5. The shift from protective to destructive outcomes defines a complement‑dependent "lysosomal tipping point" that varies with age and genetic background (e.g., CFH Y402H variant).

Testable Predictions

• In aged WT mice, sub‑RPE tissue will show detectable C5b‑9 immunoreactivity that colocalizes with LAMP1 and phosphorylated TFEB; the magnitude of this signal will correlate positively with lysosomal enzyme activity and negatively with markers of LMP (e.g., cytosolic cathepsin B).
• Mice deficient in C5 (C5‑/-) or treated with a sublytic MAC inhibitor (e.g., CD59‑Fc fusion) will exhibit reduced TFEB activation, impaired lysosomal biogenesis, and accelerated accumulation of undegraded material despite lower overall complement activation.
• Conversely, aged mice with heterozygous loss of CD59 (showing higher MAC density) will display increased LMP, cathepsin B release, NLRP3 inflammasome activation, and RPE loss, even when total C3 levels are unchanged.
• In primary human RPE cultures carrying the CFH Y402H risk allele, exposure to physiological levels of C5b‑9 will increase TFEB nuclear translocation and lysosomal flux at low doses, but induce LMP and inflammasome activation at higher doses; blockade of MAC formation with anti‑C5 antibody will abolish both responses.
• Therapeutic administration of a MAC‑modulating agent (not a full C3 inhibitor) in aged mice will improve ERT b‑wave amplitudes and reduce drusen‑like deposits only when given after the onset of sublytic MAC deposition, confirming an age‑dependent therapeutic window.

Experimental Approach

• Use immunofluorescence and immunoelectron microscopy to quantify C5b‑9, LAMP1, p‑TFEB, and cytosolic cathepsin B in retinal sections from young, middle‑aged, and aged WT, C3-/-, C5-/-, and CD59+/- mice.
• Measure lysosomal activity (Magic Red cathepsin assays) and autophagic flux (LC3-II turnover with bafilomycin) in isolated RPE/choroid complexes.
• Assess inflammasome activation via Western blot for cleaved caspase‑1 and IL‑1β, and pyroptosis via LDH release.
• Functional outcomes: ERG a‑ and b‑wave amplitudes, OCT‑based retinal thickness, and histologic scoring of photoreceptor loss and Bruch's membrane thickening.
• Intervention: intravitreal delivery of CD59‑Fc or anti‑C5 antibody at defined ages; compare to C3 knockout and wild‑type controls.

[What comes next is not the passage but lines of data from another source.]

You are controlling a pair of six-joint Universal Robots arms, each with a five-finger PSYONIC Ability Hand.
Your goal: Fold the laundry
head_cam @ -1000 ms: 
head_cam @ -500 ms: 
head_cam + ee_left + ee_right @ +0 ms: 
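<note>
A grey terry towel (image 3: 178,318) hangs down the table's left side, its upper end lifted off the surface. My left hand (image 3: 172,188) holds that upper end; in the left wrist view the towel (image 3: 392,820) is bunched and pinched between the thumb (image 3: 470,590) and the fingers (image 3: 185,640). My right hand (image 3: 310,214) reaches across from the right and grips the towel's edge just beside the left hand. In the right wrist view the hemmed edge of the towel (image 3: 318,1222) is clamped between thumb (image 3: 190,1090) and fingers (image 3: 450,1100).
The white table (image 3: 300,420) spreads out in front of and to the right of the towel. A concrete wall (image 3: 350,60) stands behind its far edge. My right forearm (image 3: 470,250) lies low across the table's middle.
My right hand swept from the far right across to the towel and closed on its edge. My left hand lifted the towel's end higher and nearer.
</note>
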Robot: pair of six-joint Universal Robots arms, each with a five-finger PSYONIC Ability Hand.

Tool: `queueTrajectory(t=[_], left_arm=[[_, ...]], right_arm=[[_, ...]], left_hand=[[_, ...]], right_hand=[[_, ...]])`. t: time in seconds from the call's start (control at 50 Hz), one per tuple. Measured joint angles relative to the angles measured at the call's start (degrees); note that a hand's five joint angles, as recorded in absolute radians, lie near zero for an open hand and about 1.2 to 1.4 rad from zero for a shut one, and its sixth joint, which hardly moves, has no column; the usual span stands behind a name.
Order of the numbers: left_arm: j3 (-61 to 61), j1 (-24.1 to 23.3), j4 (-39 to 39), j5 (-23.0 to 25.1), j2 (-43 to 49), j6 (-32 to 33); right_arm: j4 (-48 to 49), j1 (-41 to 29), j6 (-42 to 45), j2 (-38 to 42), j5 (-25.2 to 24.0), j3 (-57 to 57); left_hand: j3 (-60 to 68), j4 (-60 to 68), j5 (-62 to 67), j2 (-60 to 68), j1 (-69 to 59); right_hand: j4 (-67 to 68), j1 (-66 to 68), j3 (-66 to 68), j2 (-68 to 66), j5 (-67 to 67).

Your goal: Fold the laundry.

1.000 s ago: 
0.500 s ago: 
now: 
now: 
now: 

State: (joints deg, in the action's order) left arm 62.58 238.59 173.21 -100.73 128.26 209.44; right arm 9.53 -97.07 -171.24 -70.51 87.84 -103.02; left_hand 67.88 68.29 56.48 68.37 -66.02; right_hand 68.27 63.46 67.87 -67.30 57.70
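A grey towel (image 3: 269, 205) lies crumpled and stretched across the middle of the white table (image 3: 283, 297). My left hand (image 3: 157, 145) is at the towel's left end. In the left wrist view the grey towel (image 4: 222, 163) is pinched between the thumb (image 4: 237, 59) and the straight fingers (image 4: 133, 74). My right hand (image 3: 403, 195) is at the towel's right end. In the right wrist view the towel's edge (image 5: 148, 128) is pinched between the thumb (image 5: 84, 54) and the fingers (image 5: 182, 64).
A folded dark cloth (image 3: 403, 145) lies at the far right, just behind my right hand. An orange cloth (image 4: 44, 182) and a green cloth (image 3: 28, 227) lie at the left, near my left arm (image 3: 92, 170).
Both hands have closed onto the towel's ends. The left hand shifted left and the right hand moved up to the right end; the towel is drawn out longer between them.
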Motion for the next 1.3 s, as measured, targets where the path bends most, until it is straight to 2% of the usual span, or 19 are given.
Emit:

Falsification If sublytic MAC deposition does not correlate with TFEB activation or lysosomal enhancement, or if MAC modulation fails to alter lysosomal function or inflammasome activation in aged RPE, the hypothesis would be refuted. Conversely, demonstration that MAC density directly governs a switch from protective lysosomal biogenesis to destructive lysosomal permeabilization would strongly support the model.